Exercise instructions -
Starting with the line containing "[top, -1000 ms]" and going on through the line containing "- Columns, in", return the lines of the data below exactly, and only those.

Exercise input -
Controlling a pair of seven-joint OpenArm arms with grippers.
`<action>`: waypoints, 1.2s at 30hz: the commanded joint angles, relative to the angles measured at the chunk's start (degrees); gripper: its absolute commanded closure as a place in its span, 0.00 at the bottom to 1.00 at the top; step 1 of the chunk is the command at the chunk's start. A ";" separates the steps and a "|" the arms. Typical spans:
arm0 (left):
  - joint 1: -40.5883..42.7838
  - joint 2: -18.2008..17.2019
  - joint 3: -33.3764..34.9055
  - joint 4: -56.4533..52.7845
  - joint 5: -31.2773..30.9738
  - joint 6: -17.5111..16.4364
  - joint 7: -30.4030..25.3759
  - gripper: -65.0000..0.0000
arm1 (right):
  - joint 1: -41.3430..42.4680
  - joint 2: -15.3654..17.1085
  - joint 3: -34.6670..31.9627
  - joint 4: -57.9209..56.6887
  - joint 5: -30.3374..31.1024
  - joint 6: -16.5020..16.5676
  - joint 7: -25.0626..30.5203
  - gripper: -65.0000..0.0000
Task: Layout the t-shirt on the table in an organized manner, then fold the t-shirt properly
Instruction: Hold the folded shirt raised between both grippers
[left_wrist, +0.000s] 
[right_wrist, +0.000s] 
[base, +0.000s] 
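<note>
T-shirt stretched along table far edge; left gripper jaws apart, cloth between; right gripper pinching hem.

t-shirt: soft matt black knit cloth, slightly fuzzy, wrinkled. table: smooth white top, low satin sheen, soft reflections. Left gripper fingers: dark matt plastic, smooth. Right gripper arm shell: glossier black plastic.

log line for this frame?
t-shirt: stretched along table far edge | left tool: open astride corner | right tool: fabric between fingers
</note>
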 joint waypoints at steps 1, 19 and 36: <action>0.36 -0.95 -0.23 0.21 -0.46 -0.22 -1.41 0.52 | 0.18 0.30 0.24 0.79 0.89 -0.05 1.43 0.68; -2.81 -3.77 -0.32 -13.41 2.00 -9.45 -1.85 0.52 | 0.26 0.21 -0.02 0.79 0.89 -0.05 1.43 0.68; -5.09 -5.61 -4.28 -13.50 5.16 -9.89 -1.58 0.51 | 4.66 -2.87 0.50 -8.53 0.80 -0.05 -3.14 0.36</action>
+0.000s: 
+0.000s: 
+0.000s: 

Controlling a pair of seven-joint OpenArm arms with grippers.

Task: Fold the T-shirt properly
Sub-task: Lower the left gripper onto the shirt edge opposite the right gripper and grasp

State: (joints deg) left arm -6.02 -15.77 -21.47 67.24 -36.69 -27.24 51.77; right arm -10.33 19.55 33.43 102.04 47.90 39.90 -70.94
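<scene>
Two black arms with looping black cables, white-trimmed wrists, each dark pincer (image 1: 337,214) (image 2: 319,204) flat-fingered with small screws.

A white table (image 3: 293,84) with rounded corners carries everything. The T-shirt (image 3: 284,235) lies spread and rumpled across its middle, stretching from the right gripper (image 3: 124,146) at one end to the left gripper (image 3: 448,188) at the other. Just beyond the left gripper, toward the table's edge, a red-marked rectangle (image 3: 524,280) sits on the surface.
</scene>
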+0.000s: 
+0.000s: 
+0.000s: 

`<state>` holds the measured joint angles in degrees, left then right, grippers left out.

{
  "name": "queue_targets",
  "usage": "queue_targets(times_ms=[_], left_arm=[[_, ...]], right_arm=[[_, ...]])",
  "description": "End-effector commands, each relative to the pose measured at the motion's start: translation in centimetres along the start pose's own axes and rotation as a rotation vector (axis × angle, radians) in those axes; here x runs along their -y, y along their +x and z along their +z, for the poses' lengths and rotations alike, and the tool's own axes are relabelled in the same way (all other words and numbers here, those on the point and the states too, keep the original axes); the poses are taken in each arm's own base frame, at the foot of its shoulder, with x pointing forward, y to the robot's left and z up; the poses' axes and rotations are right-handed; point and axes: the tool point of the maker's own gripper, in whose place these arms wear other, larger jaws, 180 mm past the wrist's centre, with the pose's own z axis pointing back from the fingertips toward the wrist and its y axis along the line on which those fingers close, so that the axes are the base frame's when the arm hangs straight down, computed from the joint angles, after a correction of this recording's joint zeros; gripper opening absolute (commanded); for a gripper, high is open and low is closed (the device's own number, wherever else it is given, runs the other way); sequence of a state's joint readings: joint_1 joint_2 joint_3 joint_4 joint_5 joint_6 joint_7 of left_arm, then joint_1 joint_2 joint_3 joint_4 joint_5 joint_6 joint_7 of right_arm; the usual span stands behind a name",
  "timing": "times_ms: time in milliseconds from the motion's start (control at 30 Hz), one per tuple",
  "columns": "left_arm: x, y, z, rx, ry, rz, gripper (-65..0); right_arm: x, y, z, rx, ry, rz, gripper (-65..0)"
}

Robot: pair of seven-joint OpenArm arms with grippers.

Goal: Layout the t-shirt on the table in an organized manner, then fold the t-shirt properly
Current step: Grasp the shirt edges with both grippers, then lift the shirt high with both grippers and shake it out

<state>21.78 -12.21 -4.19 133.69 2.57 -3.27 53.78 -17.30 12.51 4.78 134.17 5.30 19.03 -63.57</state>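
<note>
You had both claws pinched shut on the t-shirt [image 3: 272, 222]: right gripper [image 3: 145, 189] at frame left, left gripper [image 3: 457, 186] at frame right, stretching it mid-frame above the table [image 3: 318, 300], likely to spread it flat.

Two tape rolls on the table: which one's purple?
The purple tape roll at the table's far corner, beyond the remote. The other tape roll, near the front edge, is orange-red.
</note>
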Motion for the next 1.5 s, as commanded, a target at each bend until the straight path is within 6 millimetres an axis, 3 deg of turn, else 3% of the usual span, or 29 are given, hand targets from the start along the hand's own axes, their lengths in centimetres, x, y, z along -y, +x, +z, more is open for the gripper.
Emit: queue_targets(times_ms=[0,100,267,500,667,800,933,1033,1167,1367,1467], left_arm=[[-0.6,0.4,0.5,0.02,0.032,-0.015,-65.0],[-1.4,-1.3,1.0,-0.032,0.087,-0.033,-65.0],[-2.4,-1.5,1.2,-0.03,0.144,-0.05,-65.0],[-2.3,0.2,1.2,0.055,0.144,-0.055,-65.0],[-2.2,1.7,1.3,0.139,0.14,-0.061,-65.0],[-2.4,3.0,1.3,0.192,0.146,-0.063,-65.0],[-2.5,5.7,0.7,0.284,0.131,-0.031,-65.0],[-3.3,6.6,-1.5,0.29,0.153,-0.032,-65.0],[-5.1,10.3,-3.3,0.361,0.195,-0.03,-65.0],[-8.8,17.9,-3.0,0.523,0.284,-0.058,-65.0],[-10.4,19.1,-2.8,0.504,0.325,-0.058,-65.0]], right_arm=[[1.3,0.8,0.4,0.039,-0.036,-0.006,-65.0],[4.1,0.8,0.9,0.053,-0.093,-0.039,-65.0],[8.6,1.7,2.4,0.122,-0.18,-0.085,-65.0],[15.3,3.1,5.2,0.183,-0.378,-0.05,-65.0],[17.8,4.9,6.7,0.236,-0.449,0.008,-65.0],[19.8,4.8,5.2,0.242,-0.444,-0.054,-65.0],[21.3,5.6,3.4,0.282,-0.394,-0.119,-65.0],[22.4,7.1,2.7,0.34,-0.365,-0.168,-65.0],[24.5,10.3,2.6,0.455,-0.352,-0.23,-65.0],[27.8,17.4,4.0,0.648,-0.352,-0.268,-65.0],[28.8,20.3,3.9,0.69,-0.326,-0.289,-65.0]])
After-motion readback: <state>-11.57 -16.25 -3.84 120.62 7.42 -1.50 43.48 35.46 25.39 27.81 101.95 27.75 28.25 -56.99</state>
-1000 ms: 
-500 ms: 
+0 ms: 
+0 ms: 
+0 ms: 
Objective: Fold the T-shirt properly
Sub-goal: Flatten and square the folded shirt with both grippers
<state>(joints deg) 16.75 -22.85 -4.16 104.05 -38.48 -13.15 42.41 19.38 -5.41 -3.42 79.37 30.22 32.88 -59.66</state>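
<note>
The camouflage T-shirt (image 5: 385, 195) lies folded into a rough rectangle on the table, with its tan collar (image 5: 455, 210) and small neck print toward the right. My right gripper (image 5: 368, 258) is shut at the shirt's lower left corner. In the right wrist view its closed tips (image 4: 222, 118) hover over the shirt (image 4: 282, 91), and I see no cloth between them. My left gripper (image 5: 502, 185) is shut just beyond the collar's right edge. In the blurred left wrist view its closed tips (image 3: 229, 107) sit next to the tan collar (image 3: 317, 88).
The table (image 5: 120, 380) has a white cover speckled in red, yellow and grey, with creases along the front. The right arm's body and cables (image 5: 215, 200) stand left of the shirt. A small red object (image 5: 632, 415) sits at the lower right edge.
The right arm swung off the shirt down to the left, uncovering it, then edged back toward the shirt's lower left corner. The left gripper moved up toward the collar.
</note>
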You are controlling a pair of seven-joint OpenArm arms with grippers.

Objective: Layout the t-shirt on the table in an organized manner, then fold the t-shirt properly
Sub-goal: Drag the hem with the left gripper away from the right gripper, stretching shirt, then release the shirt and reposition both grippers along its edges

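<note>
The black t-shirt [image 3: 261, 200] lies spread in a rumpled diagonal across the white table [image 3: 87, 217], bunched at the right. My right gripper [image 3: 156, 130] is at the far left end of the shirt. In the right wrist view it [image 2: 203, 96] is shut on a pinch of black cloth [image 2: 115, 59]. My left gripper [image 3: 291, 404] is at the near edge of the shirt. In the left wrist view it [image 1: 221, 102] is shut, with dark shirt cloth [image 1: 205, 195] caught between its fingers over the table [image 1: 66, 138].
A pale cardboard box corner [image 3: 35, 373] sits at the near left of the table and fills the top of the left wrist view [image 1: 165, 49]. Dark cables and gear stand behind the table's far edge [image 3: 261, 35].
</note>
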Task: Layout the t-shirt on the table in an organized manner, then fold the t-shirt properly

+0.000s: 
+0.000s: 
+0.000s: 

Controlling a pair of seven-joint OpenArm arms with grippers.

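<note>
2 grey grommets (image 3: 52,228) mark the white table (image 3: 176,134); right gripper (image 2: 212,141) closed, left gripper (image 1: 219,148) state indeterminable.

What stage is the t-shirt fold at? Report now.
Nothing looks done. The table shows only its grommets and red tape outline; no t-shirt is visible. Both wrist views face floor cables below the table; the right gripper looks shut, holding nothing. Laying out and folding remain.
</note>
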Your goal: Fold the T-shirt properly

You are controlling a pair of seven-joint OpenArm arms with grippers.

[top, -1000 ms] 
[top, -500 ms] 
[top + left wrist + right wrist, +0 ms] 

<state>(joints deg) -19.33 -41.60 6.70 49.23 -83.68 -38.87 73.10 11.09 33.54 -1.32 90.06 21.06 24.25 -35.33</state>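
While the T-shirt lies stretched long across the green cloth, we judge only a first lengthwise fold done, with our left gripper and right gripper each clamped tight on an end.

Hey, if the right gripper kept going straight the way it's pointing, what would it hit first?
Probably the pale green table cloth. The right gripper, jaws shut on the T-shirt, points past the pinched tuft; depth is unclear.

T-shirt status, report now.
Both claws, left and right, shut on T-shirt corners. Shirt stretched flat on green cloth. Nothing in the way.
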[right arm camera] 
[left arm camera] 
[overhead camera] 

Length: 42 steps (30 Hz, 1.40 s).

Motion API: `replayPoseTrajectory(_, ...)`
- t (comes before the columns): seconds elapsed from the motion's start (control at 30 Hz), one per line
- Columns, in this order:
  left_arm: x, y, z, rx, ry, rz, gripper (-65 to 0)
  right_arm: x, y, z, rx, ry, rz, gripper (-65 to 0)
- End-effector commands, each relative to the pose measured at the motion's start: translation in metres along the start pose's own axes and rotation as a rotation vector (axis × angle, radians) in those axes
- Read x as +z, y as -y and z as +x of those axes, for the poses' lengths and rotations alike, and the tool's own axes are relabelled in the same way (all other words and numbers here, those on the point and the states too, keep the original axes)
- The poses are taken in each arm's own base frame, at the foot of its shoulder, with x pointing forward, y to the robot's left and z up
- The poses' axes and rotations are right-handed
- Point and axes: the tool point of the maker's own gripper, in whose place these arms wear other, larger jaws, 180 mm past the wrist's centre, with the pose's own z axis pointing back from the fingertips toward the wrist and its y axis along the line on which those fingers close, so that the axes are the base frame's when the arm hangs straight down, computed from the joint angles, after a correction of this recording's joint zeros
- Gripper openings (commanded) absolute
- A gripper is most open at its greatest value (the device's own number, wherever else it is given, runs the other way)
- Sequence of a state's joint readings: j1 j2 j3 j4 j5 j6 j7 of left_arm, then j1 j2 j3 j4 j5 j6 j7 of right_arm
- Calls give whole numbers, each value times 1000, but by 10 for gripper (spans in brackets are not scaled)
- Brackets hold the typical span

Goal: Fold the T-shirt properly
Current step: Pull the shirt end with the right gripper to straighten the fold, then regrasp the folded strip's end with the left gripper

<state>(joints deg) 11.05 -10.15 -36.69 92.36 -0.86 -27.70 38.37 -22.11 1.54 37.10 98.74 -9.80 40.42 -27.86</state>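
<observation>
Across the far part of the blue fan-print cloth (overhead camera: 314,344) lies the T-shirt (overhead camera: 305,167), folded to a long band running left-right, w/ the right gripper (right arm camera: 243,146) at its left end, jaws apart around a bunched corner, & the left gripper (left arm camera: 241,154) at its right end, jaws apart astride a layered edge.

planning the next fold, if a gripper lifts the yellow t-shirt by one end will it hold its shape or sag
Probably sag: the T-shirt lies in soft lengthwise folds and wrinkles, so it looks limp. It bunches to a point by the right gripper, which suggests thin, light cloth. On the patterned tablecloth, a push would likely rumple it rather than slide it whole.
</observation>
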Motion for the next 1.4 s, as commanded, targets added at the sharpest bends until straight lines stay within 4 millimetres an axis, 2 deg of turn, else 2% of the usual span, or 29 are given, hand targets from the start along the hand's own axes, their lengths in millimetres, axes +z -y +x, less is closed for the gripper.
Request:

Exercise answer -
[top, -1000 ms] 
[top, -500 ms] 
[top + left wrist + right wrist, +0 ms] 

<state>(joints deg) -19.33 -41.60 6.70 49.23 -83.68 -38.87 73.10 11.09 33.54 -1.32 90.06 21.06 24.25 -35.33</state>
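While the T-shirt lies stretched long across the green cloth, we judge only a first lengthwise fold done, with our left gripper and right gripper each clamped tight on an end.

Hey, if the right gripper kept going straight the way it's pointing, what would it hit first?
Probably the pale green table cloth. The right gripper, jaws shut on the T-shirt, points past the pinched tuft; depth is unclear.

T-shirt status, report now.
Both claws, left and right, shut on T-shirt corners. Shirt stretched flat on green cloth. Nothing in the way.
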[right arm camera] 
[left arm camera] 
[overhead camera] 

Length: 42 steps (30 Hz, 1.40 s).

Motion API: `replayPoseTrajectory(_, ...)`
- t (comes before the columns): seconds elapsed from the motion's start (control at 30 Hz), one per line
- Columns, in this order:

This is the complete answer.